Trail Boss is the powder intended by Hodgdon to replace SR-4759, mainly (as the name suggests) in cowboy action shooting. The usual prescription is to fill the case to the base of the bullet, while being careful not to compress it. With the 100-grain Rainier bullet, this came to 4.5 grains. It gave a respectable cowboy velocity of 765 fps, but there was really nowhere to go from there. That, by the way, exceeded Hodgdon’s maximum of 2.8 grains for a 115-grain bullet while falling short of the company’s published velocity (765 vs. 830 fps).
Western Powders gives a maximum load of 6.1 grains of A-7 with either a 90- or 100-grain bullet. As seen in the table, the results were not at all what I expected, with the same charge giving a higher velocity in the heavier bullet. Since the cast bullet was a tighter fit in the bore, that probably explains it.
The results that came back were enough to make one back off quickly. All four not only exceeded SAAMI maximums for .32-20 ammunition, they exceeded proof pressures for the cartridge. Ron’s explanation for the lack of adverse pressure signs in my rifle – one of the stronger actions for which the .32-20 was chambered – is that today’s brass and primers can stand considerably higher pressures than the brass and primers available when the .32-20 was hatched. That does not mean any old action will also take such extreme pressures. With the .32-20, it pays to adhere to SAAMI specs and published maximums.
On the bright side, I did get some gratifying accuracy with the Low Wall. With its original-issue open sights, shooting groups is inexact even at 50 yards, but the group shown is certainly the kind of accuracy one could write home about, and delivered by the Sierra 90-grain JHC, at that. One should remember, when using that bullet, that it was intended to perform its best at velocities delivered by the .32 H&R Magnum. Even if one could safely exceed 1,500 feet per second with it, its terminal performance might be impaired. The same is true of the Hornady 85-grain hollowpoint.
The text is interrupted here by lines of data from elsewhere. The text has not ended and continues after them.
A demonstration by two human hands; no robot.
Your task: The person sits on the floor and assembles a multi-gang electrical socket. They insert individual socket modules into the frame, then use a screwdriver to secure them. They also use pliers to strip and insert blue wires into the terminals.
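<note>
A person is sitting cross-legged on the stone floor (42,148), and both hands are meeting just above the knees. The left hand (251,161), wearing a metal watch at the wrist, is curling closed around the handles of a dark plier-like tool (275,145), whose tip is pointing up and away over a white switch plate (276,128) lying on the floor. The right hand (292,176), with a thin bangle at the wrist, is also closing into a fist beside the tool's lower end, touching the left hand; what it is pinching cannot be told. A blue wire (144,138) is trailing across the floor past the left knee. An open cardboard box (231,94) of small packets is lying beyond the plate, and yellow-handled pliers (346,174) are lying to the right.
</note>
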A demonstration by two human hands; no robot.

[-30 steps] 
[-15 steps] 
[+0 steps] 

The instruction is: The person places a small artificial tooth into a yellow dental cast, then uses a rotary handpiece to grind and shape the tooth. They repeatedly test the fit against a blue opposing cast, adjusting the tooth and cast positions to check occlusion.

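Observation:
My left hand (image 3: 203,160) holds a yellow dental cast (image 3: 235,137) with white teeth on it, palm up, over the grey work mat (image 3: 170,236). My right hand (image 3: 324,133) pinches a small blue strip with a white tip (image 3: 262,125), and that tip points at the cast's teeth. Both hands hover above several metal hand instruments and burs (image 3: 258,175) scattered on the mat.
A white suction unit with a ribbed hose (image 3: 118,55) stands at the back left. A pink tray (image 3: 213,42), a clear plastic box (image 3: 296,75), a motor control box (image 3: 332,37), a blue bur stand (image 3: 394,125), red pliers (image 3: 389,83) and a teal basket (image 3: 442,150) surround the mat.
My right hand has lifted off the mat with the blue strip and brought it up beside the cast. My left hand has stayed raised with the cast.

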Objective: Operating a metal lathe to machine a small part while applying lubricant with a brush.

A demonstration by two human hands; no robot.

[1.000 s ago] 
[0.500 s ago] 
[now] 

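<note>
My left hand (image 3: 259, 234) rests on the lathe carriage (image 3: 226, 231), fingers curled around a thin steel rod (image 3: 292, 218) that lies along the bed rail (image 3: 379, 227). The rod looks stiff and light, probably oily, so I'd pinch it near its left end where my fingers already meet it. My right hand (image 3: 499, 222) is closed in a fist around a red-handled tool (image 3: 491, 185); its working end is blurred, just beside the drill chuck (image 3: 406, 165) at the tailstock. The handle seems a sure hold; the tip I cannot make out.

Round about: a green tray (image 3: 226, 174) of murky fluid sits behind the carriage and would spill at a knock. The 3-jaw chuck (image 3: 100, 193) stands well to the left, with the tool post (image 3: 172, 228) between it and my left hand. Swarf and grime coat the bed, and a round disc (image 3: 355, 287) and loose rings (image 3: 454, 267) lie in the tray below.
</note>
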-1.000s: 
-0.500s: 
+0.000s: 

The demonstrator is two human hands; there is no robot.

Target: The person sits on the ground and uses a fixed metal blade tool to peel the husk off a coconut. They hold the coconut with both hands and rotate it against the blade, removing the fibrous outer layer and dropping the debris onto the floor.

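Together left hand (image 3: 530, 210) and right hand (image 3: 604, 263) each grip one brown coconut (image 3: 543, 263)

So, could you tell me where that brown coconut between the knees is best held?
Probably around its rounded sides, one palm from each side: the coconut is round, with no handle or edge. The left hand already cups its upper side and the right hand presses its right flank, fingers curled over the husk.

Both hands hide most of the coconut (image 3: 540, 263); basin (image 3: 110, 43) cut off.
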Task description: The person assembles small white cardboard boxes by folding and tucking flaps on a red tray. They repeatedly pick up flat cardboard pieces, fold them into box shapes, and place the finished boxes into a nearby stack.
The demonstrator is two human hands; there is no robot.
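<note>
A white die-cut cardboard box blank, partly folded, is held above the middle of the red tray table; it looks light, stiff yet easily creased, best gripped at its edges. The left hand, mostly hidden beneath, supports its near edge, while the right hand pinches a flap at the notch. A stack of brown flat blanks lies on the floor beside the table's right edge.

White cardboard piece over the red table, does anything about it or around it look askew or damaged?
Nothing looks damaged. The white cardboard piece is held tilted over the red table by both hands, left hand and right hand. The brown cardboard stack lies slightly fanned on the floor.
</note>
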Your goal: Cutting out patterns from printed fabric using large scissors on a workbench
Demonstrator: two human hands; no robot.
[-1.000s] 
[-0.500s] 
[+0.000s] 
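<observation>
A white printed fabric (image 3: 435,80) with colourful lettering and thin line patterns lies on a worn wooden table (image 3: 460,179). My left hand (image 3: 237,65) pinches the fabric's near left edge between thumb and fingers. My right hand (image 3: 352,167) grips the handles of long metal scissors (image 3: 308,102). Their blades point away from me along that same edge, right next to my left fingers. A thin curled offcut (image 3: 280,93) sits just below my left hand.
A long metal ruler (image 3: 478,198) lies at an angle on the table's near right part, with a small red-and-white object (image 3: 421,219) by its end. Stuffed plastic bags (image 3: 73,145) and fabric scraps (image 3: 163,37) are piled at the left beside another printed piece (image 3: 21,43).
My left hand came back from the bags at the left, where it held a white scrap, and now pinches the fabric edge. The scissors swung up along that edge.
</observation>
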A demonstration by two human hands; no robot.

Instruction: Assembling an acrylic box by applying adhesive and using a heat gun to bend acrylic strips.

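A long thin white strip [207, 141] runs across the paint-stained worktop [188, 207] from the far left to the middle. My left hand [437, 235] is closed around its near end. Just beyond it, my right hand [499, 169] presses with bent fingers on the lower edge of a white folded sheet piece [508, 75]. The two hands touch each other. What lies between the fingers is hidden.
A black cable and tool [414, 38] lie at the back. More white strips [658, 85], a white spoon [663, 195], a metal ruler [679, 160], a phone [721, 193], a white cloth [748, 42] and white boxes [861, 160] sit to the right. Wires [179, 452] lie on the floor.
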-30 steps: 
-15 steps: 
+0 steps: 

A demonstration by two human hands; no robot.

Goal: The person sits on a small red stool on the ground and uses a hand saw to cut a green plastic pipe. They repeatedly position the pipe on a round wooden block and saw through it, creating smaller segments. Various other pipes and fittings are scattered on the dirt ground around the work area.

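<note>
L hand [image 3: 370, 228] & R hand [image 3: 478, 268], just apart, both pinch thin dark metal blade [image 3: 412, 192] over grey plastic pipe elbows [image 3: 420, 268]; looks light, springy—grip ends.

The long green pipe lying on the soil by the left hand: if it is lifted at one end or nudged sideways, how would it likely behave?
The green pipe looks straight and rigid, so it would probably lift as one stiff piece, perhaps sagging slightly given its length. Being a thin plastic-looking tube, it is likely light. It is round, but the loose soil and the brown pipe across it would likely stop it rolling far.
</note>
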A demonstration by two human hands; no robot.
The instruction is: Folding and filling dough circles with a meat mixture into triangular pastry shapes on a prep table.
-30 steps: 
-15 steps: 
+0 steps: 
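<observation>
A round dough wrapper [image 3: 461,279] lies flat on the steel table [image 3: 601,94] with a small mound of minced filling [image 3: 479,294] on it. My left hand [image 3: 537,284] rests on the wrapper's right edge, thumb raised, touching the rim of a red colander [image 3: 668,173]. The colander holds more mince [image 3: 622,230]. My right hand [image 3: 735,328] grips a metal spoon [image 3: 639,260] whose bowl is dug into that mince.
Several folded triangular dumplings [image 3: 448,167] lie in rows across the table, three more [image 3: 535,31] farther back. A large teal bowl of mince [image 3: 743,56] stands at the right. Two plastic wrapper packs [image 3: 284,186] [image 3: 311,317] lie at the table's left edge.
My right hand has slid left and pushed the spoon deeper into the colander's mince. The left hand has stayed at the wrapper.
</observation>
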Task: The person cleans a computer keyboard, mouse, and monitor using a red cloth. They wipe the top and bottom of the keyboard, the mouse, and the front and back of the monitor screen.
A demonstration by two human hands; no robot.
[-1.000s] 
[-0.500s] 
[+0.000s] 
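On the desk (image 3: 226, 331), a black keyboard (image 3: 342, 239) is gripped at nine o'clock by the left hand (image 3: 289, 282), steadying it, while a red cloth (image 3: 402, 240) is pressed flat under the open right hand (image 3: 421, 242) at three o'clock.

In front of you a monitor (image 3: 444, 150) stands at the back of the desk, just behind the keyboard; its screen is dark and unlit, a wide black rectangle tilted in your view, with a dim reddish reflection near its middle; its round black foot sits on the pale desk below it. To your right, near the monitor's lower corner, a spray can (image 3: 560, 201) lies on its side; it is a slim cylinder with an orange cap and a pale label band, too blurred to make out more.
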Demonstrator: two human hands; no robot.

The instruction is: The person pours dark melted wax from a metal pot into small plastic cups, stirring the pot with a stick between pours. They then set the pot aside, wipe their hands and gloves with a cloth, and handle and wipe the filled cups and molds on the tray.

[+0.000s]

In a good rifle like the Marlin 1894-CL, Winchester ’92 or the Low Wall, combined with good bullets like these, the .32-20 fits into a very useful niche as a small-game or pest rifle. The original purpose of these tests was to provide a starting point for developing decent rifle loads with some modern powders, not to set velocity or accuracy records. With that in mind, I suggest working with 4227, Lil’Gun or A-7, trying both the Sierra 90- and Hornady 85-grain jacketed hollowpoints, or any good 100-grain cast bullet.Although it flies in the face of modern thinking, where the objective is usually to either get pin-point accuracy or sky-high velocities, one should really approach the .32-20 in a different frame of mind. Its maximum effective range of little more than 100 yards, combined with the fact that many of the old rifles chambered for it will not readily accept a scope, means that high velocity or a flat trajectory really don’t alter its overall capabilities.
At 146 years of age, the .32-20 deserves the respect and consideration we usually accord the elderly, although I will say of mine, it sure likes to be taken out for a nice walk in the woods. And what’s a walk in the woods without a gun in your hand?